* _Goal of the exercise_
Below this line are records; transcribe exactly the lines between the one holding "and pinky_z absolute" and the one holding "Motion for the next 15", inclusive, and omit the pictures.

─── Available data ───

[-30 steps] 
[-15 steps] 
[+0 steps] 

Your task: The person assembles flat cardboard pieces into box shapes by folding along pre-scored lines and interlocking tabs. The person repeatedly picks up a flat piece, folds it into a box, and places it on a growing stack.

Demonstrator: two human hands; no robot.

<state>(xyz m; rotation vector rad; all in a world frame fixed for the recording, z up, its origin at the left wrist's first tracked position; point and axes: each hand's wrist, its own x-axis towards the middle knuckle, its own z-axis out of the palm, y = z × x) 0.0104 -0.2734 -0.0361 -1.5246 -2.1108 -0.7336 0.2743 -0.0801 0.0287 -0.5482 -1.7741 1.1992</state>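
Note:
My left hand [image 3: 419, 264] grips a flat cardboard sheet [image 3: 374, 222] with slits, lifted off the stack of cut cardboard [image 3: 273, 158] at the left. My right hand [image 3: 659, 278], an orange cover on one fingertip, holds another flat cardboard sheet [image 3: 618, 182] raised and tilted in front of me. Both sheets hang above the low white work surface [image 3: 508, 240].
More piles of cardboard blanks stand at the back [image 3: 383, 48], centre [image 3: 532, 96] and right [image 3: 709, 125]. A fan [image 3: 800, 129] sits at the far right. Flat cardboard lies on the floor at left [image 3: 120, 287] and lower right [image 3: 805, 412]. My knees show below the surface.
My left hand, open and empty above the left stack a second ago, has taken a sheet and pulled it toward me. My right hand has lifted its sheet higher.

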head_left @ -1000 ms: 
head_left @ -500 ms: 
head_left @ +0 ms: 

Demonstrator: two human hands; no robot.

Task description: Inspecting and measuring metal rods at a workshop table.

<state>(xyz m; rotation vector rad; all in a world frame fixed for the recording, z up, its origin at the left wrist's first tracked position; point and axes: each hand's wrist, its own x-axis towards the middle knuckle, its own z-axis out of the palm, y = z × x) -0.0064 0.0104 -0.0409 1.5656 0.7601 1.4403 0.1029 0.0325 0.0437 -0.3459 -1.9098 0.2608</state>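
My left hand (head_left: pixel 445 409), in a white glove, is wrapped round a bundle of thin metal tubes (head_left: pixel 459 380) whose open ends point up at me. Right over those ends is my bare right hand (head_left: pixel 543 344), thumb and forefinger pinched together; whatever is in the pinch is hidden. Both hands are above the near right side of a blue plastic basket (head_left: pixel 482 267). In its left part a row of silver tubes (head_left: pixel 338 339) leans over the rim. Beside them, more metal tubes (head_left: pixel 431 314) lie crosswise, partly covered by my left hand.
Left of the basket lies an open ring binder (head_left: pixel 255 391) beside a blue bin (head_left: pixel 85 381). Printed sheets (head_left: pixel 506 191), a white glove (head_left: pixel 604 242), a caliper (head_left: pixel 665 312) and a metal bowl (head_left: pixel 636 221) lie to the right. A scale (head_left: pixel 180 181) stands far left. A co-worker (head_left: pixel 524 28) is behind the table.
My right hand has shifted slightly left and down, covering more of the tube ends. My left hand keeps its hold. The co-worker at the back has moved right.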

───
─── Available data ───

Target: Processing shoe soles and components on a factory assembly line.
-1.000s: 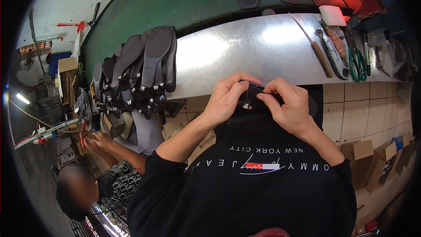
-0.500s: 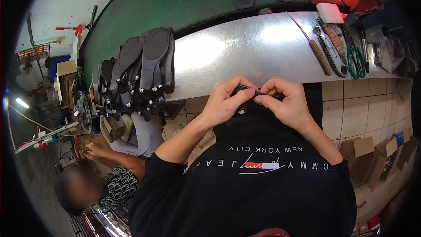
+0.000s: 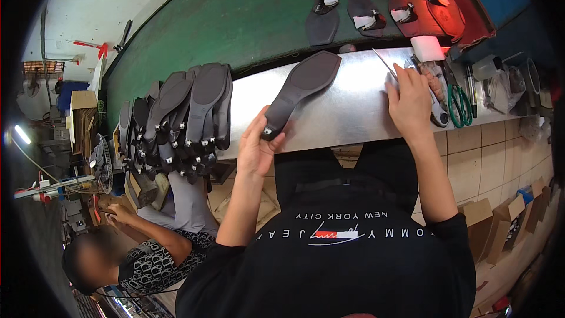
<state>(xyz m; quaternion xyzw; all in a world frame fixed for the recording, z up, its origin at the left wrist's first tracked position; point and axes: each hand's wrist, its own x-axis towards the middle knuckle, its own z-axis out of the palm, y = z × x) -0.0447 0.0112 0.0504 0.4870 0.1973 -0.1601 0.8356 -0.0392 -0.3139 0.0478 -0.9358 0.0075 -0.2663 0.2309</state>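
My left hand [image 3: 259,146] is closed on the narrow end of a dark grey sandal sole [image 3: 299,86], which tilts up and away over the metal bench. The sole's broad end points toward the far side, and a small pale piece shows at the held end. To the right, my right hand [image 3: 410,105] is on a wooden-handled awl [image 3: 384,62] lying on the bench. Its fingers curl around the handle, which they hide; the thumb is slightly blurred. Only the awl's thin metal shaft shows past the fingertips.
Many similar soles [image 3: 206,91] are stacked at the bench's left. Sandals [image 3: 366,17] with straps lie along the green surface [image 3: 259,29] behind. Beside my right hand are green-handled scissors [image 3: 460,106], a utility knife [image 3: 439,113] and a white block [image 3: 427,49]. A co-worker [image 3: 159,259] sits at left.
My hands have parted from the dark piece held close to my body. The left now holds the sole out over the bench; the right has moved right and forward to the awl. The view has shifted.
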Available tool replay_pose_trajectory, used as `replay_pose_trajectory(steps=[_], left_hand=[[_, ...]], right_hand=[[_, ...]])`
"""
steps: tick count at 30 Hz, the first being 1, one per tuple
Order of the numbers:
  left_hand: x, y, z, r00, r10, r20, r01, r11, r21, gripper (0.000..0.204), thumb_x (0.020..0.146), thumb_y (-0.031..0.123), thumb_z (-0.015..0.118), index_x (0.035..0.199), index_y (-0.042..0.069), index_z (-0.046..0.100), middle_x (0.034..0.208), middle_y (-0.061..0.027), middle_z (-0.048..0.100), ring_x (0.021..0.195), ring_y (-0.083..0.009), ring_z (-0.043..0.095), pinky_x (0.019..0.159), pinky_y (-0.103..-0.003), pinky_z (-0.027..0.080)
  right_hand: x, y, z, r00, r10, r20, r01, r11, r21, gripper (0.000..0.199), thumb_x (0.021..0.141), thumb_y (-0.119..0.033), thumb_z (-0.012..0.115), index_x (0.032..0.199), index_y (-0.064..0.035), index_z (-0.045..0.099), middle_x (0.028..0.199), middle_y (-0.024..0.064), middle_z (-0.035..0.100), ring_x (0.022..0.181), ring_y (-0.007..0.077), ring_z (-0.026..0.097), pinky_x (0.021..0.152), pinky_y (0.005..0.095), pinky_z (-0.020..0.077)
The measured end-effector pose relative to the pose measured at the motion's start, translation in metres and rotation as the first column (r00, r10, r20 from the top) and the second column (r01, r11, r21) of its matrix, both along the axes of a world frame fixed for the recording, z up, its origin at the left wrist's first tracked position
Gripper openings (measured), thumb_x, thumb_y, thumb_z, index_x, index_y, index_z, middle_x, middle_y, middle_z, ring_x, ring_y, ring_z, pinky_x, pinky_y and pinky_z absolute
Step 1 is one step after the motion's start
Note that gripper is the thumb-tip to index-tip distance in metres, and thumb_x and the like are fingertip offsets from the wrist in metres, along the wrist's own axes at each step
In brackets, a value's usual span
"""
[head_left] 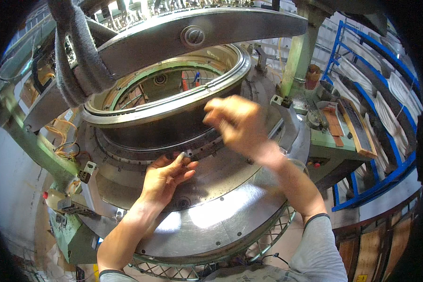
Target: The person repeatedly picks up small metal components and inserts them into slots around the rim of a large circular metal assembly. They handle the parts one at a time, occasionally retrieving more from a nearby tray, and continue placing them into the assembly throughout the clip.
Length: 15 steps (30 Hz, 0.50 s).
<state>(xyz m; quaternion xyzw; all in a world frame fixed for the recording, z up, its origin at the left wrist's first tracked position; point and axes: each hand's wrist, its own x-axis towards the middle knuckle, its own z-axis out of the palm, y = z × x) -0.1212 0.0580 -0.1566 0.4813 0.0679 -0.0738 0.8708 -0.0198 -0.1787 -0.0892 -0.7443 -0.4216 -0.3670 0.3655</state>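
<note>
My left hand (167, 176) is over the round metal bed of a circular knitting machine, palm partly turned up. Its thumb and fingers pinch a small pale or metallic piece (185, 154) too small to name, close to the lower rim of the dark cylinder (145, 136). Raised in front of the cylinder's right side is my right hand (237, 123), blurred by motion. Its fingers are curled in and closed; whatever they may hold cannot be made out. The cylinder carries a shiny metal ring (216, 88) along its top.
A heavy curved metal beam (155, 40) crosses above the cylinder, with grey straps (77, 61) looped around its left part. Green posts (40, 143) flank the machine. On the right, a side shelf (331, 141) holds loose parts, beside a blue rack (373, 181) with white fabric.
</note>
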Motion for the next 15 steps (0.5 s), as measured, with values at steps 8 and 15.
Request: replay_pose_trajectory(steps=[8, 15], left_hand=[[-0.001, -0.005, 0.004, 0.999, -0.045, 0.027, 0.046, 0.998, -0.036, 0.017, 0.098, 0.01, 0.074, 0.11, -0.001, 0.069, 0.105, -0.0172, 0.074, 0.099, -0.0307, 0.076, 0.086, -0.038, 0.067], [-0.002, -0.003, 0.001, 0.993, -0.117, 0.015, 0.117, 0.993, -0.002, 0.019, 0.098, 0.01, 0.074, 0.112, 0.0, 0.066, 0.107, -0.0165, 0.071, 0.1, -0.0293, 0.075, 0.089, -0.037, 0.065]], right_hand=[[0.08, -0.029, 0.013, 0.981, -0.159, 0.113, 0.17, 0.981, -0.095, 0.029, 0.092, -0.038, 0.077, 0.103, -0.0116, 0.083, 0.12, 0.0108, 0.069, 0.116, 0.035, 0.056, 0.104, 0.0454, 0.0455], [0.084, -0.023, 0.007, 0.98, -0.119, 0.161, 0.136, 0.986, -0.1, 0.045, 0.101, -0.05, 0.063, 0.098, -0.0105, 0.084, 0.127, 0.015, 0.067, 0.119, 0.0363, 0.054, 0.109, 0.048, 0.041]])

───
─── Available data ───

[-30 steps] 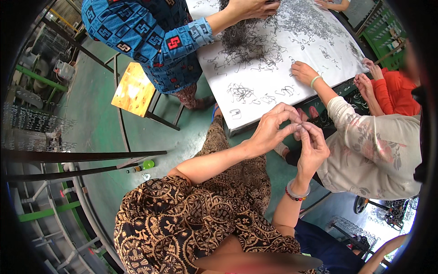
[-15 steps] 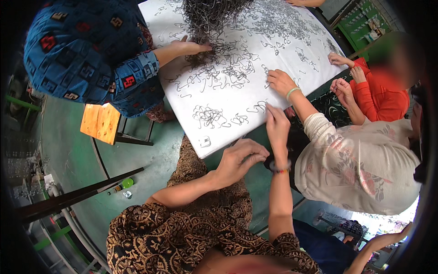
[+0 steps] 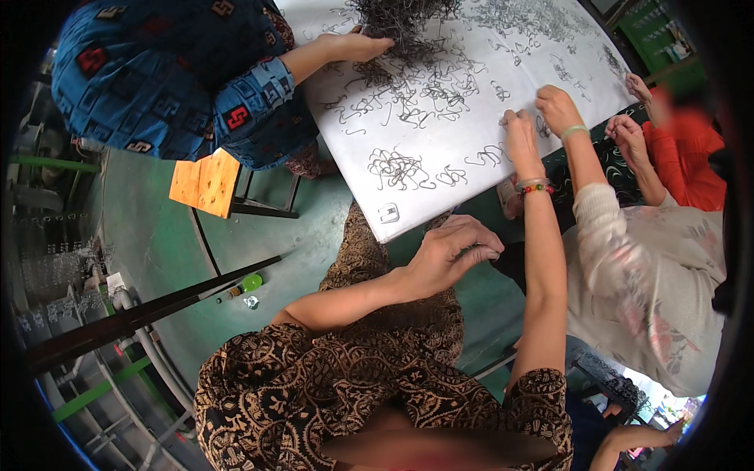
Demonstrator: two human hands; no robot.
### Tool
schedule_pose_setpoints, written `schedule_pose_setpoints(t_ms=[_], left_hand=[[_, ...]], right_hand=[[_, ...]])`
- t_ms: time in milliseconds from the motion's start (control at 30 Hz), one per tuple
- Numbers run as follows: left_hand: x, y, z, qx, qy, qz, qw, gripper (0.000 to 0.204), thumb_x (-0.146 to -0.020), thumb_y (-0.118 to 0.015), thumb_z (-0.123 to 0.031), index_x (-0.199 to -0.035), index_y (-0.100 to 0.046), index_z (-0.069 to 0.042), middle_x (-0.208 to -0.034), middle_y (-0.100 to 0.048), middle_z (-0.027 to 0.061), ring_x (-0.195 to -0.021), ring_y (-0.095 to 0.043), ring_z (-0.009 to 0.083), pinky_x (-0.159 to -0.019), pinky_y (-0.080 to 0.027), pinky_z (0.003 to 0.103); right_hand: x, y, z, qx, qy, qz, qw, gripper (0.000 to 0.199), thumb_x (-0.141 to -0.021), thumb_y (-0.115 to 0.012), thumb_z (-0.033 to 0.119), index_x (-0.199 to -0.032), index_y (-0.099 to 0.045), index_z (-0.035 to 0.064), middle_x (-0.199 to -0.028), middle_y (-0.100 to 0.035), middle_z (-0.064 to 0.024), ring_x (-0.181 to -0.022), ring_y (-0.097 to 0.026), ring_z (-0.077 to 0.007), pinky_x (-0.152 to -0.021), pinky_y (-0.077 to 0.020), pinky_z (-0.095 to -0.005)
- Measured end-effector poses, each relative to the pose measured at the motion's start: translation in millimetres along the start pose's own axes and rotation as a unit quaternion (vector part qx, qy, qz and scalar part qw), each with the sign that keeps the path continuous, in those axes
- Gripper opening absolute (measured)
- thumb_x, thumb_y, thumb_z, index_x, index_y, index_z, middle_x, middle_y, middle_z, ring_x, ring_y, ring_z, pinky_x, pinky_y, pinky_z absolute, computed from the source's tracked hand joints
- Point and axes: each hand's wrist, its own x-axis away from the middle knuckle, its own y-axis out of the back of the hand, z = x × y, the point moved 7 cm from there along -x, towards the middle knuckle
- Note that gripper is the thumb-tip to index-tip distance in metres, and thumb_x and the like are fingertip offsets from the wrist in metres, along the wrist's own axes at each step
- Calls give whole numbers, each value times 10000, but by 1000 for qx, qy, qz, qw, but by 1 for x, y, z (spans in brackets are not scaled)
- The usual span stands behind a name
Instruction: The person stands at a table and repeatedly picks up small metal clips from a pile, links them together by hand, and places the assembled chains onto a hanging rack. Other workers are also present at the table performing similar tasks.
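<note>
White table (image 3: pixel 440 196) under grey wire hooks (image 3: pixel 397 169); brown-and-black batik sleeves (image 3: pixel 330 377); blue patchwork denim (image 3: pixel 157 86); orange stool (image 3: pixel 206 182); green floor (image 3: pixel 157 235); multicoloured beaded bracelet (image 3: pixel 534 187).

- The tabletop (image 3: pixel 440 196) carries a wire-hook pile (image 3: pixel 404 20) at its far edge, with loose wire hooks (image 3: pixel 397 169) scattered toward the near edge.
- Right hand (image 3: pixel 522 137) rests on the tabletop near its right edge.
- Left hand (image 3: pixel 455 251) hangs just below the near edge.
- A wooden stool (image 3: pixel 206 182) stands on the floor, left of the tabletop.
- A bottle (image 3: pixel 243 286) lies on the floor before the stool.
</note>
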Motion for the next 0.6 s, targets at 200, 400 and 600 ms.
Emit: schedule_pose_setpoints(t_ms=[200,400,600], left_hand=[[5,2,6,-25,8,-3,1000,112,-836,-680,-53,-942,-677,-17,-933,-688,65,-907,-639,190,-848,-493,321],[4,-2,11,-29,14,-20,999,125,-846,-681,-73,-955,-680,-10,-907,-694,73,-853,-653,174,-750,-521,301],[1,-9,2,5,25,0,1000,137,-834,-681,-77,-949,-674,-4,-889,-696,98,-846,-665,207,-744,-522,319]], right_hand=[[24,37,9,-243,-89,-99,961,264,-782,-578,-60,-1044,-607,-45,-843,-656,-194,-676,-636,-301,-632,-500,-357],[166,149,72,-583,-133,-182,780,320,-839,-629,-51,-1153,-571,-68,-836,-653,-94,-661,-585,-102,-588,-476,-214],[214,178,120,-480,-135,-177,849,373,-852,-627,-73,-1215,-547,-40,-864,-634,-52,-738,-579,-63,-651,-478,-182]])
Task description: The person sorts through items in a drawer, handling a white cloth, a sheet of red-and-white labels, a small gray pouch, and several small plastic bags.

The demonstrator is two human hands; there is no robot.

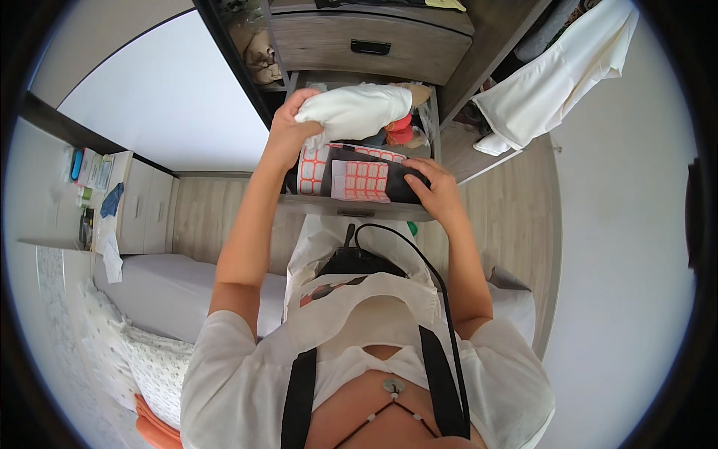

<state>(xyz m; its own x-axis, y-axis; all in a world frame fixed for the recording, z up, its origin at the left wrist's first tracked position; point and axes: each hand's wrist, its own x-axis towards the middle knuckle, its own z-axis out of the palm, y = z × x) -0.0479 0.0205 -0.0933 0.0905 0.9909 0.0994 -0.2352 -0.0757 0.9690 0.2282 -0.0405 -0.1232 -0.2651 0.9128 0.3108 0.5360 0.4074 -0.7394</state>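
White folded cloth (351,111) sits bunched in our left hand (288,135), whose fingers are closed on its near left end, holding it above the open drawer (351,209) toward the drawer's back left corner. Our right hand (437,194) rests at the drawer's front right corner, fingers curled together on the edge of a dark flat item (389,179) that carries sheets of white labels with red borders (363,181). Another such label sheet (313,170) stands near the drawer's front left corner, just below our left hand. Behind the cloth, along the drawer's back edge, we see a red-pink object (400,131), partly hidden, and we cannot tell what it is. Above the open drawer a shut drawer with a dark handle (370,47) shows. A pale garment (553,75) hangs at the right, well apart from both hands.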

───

* _Answer for this exercise_
Gripper openings (measured), thumb_x, thumb_y, thumb_z, index_x, index_y, index_z, middle_x, middle_y, middle_z, ring_x, ring_y, ring_z, pinky_x, pinky_y and pinky_z absolute
Step 1 is one step after the motion's start
Note that gripper is the thumb-tip to index-tip distance in metres, and thumb_x and the like are fingertip offsets from the wrist in metres, along the wrist's own axes at each step
In brackets, a value's usual span
"""
[head_left] 
Target: The person repeatedly picks up small metal components and inserts them into slots around the rim of a large circular metal assembly. They handle the parts one at a time, occasionally retrieving more from a nearby tray, and continue placing them into the assembly throughout the clip.
Length: 15 steps (30 Hz, 0.50 s).
<state>(xyz m; quaternion xyzw; all in a world frame fixed for the recording, z up, its origin at the left wrist's first tracked position; point and axes: each hand's wrist, its own x-axis towards the middle knuckle, its own z-axis out of the palm, y = z × x) -0.1212 0.0580 -0.1566 0.4813 0.0679 -0.0738 0.8708 -0.0198 -0.1787 -0.0892 -0.7443 -0.4216 -0.3670 0.3655</state>
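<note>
My left hand (167, 176) is over the round metal bed of a circular knitting machine, palm partly turned up. Its thumb and fingers pinch a small pale or metallic piece (185, 154) too small to name, close to the lower rim of the dark cylinder (145, 136). Raised in front of the cylinder's right side is my right hand (237, 123), blurred by motion. Its fingers are curled in and closed; whatever they may hold cannot be made out. The cylinder carries a shiny metal ring (216, 88) along its top.
A heavy curved metal beam (155, 40) crosses above the cylinder, with grey straps (77, 61) looped around its left part. Green posts (40, 143) flank the machine. On the right, a side shelf (331, 141) holds loose parts, beside a blue rack (373, 181) with white fabric.
</note>
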Motion for the next 15 steps (0.5 s), as measured, with values at steps 8 and 15.

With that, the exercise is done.